§ **WHAT YOU NEED TO DO**: The word "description" marks the lines you need; copy each of them from the data.

§ **RECORDS FOR THIS EXERCISE**:
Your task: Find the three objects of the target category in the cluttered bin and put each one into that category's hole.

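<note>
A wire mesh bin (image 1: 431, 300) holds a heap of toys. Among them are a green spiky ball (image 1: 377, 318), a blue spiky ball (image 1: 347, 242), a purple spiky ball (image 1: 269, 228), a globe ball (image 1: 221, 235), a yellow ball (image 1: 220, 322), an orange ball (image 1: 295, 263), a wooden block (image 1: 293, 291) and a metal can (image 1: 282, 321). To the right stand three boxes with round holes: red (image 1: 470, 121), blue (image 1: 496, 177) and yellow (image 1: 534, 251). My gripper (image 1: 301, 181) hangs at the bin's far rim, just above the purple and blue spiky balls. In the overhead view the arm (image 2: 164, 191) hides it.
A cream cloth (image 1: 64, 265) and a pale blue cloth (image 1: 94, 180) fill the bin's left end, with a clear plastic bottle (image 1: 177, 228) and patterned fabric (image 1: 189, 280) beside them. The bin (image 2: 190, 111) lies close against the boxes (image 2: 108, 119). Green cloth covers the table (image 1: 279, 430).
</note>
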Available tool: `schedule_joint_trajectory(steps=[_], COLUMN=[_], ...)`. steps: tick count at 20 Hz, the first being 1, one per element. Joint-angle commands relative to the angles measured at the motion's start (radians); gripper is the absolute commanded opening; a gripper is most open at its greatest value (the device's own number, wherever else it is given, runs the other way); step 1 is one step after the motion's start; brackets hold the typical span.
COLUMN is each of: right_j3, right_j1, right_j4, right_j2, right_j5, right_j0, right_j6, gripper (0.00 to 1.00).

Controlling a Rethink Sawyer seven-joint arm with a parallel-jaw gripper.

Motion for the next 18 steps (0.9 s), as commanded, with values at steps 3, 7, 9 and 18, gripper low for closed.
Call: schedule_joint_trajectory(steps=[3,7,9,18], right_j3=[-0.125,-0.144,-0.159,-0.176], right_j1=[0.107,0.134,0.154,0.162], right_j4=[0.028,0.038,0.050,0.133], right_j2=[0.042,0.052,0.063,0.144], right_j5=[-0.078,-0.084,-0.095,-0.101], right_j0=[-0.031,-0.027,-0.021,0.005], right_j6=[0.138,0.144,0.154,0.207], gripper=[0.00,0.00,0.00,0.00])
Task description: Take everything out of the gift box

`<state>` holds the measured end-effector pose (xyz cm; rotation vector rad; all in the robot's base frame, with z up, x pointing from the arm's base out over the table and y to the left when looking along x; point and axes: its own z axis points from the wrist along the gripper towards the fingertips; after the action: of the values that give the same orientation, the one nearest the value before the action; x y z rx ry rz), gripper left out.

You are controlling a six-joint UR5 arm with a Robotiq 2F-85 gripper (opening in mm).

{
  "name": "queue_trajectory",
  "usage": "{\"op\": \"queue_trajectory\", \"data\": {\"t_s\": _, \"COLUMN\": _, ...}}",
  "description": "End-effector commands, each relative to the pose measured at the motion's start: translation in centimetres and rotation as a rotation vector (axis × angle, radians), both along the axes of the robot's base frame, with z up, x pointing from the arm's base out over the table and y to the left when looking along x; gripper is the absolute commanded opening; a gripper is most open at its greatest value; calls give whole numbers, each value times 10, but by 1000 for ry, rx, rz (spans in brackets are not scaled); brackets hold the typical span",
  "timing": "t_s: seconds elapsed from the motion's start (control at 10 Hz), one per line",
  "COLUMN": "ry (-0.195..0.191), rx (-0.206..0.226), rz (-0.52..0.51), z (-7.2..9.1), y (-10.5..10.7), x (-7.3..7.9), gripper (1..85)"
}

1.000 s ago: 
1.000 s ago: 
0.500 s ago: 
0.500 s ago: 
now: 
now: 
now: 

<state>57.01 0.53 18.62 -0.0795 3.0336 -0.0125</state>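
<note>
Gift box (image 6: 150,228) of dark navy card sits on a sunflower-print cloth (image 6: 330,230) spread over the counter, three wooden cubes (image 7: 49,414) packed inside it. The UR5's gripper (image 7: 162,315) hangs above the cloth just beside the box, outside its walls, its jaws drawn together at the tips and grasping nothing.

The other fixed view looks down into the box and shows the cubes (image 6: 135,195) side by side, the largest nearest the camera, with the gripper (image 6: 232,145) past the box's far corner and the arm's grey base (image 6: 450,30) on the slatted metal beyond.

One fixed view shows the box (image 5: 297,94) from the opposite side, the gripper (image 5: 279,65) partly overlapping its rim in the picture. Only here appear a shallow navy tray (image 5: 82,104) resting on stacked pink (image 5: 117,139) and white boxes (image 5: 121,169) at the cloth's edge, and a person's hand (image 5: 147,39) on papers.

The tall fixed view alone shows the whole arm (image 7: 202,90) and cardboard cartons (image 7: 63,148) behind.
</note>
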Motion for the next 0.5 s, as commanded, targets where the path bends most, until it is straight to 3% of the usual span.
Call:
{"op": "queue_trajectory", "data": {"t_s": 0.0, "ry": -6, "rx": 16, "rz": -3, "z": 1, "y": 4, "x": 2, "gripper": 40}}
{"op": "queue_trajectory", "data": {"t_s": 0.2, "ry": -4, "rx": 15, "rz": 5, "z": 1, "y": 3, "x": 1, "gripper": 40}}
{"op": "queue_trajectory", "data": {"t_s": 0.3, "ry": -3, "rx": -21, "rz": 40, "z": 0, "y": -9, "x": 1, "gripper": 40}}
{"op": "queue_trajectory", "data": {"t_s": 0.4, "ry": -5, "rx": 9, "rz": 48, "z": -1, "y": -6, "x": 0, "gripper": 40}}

§ **RESPONSE FOR THIS EXERCISE**:
Task description: Take everything out of the gift box
  "description": "End-effector commands, each relative to the pose measured at the motion's start: translation in centimetres and rotation as a rotation vector (axis × angle, radians), both along the axes of the robot's base frame, with z up, x pointing from the arm's base out over the table and y to the left when looking along x; gripper is the absolute commanded opening; a gripper is most open at its greatest value; calls give whole numbers, each value times 10, but by 1000 for ry, rx, rz (spans in brackets are not scaled); brackets hold the typical span",

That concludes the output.